Il DMSO è efficace ma presenta limitazioni: tossicità, effetti sulla differenziazione cellulare e problemi di rimozione. Alternative includono:

• Polietilenglicolo (PEG): usato in concentrazioni da 5% a 15% (w/v), con bassa tossicità ma minore penetrazione cellulare.
• Saccarosio: agisce come osmoprotettore, usato a concentrazioni da 0,1 M a 0,5 M.
• Trehalosa: un disaccaride naturale con proprietà crioprotettive superiori; studi recenti mostrano una riduzione del danno cellulare del 30–50% rispetto al DMSO in cellule staminali neurali [4].

La trehalosa è particolarmente promettente per applicazioni in terapia cellulare e biobanking, ma richiede ulteriori studi per ottimizzare le concentrazioni e i tempi di esposizione.

Sources

[1] Zhang et al., Cryobiology, 2021, 98, 1–9. https://doi.org/10.1016/j.cryobiol.2020.12.003 [2] Dominici et al., Cytotherapy, 2006, 8(1), 31–39. https://doi.org/10.1080/14653240500527368 [3] Karp et al., Nature Protocols, 2010, 5(1), 123–135. https://doi.org/10.1038/nprot.2009.187 [4] Liu et al., Scientific Reports, 2022, 12, 14567. https://doi.org/10.1038/s41598-022-18567-8

Frequently asked

Q: Il DMSO è compatibile con tutte le cellule? A: No. Il DMSO può alterare la differenziazione di cellule staminali e causare tossicità in alcune linee cellulari. È consigliabile testare la tolleranza cellulare prima dell'uso su larga scala.
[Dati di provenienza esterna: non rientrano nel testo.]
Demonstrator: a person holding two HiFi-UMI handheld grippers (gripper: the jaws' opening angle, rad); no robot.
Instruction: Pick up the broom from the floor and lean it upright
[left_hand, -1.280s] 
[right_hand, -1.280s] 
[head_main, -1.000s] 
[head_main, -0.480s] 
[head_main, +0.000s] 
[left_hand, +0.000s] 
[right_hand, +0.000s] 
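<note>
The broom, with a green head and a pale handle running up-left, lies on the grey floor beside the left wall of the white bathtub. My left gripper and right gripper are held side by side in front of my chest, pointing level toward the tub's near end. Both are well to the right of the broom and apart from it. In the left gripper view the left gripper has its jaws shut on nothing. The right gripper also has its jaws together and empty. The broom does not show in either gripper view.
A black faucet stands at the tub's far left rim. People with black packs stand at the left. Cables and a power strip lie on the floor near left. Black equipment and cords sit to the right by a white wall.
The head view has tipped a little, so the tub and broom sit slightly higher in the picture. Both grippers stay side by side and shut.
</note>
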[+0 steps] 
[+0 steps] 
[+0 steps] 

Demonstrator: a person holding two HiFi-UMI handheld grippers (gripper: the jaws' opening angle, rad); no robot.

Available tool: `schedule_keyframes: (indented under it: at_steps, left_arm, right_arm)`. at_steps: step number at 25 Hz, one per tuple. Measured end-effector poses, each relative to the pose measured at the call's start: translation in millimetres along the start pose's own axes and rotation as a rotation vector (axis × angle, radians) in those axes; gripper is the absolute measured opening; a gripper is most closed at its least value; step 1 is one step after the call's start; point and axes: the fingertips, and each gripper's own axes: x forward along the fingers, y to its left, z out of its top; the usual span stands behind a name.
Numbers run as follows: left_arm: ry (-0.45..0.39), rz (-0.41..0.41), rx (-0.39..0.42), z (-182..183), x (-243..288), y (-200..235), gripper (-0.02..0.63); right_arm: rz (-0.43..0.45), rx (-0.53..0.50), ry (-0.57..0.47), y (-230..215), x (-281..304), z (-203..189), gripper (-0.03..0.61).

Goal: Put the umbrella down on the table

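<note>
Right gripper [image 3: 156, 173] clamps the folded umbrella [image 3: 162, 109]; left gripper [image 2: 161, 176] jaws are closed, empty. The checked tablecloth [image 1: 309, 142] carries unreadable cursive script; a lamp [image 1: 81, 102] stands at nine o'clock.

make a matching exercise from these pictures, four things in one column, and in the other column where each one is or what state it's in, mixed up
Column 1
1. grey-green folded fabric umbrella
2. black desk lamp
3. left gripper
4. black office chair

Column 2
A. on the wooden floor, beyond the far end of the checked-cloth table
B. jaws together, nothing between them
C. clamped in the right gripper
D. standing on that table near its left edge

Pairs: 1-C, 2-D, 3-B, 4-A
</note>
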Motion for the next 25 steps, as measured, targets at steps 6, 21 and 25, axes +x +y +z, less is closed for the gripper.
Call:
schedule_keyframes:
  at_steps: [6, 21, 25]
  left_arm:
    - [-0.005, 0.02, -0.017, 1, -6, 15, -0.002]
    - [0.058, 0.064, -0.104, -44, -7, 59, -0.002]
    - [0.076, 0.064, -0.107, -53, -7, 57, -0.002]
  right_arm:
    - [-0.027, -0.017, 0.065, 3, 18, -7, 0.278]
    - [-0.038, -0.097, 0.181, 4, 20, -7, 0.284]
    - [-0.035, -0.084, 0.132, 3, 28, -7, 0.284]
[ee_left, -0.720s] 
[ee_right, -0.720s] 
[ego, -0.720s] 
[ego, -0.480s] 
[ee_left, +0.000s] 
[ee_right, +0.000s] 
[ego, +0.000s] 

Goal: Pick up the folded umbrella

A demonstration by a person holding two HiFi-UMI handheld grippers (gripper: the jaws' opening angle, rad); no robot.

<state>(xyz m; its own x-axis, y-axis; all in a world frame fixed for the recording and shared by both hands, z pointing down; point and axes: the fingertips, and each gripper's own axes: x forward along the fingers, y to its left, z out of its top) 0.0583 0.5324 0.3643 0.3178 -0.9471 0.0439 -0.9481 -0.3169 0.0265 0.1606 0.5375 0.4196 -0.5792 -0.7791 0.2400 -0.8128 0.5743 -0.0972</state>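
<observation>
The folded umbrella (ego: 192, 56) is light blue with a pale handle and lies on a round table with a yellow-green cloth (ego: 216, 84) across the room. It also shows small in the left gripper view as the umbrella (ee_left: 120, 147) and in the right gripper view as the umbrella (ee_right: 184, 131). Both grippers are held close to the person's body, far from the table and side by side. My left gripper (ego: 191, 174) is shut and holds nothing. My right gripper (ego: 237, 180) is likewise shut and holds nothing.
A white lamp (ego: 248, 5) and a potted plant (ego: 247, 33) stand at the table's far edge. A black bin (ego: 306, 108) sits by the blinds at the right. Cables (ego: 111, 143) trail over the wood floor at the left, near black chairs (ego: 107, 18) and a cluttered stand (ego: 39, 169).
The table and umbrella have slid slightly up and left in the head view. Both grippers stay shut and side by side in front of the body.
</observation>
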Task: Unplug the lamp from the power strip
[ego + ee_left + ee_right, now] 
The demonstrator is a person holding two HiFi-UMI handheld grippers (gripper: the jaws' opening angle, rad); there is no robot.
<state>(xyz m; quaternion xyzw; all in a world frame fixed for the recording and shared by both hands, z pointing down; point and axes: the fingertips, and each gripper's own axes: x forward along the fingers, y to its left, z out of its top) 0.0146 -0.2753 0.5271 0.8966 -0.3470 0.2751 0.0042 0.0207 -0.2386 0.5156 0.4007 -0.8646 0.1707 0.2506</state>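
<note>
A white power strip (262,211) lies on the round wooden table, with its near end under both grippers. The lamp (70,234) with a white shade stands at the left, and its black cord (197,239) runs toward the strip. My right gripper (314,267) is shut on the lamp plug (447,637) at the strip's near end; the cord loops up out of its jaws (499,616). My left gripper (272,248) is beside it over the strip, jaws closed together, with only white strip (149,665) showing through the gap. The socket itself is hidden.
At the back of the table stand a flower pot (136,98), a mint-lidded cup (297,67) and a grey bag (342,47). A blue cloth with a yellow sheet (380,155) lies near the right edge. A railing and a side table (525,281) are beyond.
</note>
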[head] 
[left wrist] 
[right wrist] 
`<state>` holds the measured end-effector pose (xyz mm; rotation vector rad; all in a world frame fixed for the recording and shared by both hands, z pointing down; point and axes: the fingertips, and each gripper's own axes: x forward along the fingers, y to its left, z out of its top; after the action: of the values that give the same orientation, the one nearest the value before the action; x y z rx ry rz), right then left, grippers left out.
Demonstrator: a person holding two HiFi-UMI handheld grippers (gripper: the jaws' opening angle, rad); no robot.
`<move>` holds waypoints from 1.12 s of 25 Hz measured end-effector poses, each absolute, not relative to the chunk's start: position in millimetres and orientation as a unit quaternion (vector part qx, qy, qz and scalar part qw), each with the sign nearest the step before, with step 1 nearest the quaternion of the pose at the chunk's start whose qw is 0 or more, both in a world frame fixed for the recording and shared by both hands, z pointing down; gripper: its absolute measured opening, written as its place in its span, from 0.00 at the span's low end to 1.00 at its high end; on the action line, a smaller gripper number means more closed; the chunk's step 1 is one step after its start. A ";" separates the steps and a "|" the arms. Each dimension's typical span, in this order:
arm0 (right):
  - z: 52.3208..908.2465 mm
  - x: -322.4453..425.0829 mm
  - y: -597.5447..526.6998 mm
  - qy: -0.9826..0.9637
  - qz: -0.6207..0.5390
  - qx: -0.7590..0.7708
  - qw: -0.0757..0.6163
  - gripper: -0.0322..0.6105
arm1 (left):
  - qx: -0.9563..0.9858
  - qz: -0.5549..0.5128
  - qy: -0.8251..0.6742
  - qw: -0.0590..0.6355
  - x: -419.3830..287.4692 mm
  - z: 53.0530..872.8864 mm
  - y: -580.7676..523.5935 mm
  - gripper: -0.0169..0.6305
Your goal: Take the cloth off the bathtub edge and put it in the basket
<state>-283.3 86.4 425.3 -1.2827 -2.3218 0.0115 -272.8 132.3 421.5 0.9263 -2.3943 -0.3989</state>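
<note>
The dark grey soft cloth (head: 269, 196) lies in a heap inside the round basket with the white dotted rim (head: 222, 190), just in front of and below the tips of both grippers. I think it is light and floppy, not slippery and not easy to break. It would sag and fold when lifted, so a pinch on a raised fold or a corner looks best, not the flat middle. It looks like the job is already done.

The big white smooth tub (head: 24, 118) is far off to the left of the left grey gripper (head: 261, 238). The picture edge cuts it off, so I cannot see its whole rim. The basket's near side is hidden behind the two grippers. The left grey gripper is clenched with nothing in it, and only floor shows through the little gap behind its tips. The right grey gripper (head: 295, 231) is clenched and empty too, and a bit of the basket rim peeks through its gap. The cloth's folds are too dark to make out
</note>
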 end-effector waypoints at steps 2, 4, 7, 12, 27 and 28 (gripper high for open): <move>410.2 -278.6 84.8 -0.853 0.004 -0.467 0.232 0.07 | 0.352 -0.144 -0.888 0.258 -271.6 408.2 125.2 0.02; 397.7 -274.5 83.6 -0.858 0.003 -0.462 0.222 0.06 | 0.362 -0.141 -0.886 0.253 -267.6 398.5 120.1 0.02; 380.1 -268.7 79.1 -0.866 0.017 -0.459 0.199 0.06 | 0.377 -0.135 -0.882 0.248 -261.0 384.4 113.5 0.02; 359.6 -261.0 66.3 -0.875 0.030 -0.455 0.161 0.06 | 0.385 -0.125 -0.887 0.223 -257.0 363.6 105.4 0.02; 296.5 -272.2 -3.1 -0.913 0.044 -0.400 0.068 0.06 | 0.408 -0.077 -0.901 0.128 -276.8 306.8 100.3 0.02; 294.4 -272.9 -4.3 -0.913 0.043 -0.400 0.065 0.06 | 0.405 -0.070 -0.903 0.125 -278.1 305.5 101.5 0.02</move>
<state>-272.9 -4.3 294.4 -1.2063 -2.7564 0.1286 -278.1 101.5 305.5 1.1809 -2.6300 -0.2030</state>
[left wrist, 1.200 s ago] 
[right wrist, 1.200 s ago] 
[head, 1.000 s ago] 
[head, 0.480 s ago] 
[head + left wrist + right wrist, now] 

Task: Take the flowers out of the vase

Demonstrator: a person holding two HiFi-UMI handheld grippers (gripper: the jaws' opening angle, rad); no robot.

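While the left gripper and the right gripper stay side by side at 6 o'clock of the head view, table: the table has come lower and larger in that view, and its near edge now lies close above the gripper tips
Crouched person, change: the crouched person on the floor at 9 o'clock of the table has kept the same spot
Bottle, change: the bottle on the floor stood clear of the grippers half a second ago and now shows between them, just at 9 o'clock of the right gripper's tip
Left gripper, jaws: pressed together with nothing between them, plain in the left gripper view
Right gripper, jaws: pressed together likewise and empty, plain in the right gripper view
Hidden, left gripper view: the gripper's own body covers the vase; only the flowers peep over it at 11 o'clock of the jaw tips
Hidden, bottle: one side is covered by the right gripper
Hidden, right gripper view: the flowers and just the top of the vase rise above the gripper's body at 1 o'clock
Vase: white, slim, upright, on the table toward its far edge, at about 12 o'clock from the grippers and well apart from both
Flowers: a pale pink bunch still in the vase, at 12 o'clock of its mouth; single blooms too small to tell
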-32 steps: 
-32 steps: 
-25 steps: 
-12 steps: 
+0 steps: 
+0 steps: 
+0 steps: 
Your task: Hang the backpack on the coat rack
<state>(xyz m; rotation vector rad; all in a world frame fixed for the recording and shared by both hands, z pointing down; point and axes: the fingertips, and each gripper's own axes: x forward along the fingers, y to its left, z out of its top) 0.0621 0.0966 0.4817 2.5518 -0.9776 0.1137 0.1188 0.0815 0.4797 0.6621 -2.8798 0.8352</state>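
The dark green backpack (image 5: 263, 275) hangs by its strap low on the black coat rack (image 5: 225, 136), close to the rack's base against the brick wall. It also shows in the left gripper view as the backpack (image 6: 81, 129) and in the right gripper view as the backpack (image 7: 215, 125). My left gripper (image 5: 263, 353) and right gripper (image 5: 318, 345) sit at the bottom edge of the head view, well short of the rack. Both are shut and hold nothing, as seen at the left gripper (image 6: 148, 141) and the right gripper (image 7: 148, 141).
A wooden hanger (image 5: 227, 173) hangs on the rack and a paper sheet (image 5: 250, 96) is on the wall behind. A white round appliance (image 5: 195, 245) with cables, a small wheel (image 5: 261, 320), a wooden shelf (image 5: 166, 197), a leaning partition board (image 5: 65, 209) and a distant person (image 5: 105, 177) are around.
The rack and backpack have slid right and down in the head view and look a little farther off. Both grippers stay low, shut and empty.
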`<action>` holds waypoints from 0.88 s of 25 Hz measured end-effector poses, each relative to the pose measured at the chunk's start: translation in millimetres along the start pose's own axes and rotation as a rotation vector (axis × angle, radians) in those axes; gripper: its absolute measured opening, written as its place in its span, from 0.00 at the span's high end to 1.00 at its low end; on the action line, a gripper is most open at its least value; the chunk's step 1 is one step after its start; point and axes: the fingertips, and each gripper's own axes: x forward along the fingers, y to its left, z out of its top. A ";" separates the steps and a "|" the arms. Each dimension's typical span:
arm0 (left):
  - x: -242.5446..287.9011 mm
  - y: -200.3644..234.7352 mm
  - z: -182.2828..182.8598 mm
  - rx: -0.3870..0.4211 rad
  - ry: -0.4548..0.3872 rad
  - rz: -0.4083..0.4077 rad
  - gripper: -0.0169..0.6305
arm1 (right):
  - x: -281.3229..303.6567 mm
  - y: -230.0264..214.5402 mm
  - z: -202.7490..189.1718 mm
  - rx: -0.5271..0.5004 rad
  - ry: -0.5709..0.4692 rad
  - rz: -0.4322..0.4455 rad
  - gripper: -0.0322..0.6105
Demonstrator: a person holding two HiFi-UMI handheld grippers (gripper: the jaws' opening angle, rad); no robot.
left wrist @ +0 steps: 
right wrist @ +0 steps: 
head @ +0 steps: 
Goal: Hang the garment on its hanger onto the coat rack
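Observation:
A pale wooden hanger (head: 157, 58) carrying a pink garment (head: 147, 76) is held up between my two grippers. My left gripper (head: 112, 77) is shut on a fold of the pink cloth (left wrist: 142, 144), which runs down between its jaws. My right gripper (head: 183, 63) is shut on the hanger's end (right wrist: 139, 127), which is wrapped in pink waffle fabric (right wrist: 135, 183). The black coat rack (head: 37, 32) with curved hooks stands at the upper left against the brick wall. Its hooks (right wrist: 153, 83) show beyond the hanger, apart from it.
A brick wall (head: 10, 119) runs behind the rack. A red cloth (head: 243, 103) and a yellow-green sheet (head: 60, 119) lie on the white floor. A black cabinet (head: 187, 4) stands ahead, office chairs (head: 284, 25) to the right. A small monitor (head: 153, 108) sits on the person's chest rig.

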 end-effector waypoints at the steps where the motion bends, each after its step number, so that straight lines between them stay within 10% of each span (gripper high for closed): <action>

Q: Come si verifica la qualità di un buffer crioprotettivo? A: Attraverso analisi HPLC per la purezza, test di endotossine (LAL), controllo del pH, e verifica della stabilità termica. Un CoA completo e un SDS sono obbligatori per applicazioni cliniche.

Q: È possibile usare il glicerolo al posto del DMSO? A: Sì, in particolare per globuli rossi e spermatozoi. Per cellule staminali, il glicerolo può essere meno efficace e richiede ottimizzazione del protocollo.

Q: Quali sono i limiti della criopreservazione con trehalosa? A: La trehalosa ha una bassa permeabilità cellulare, richiede tempi di esposizione più lunghi e può non essere adatta a cellule con membrane altamente impermeabili. Inoltre, i costi sono più elevati rispetto al DMSO.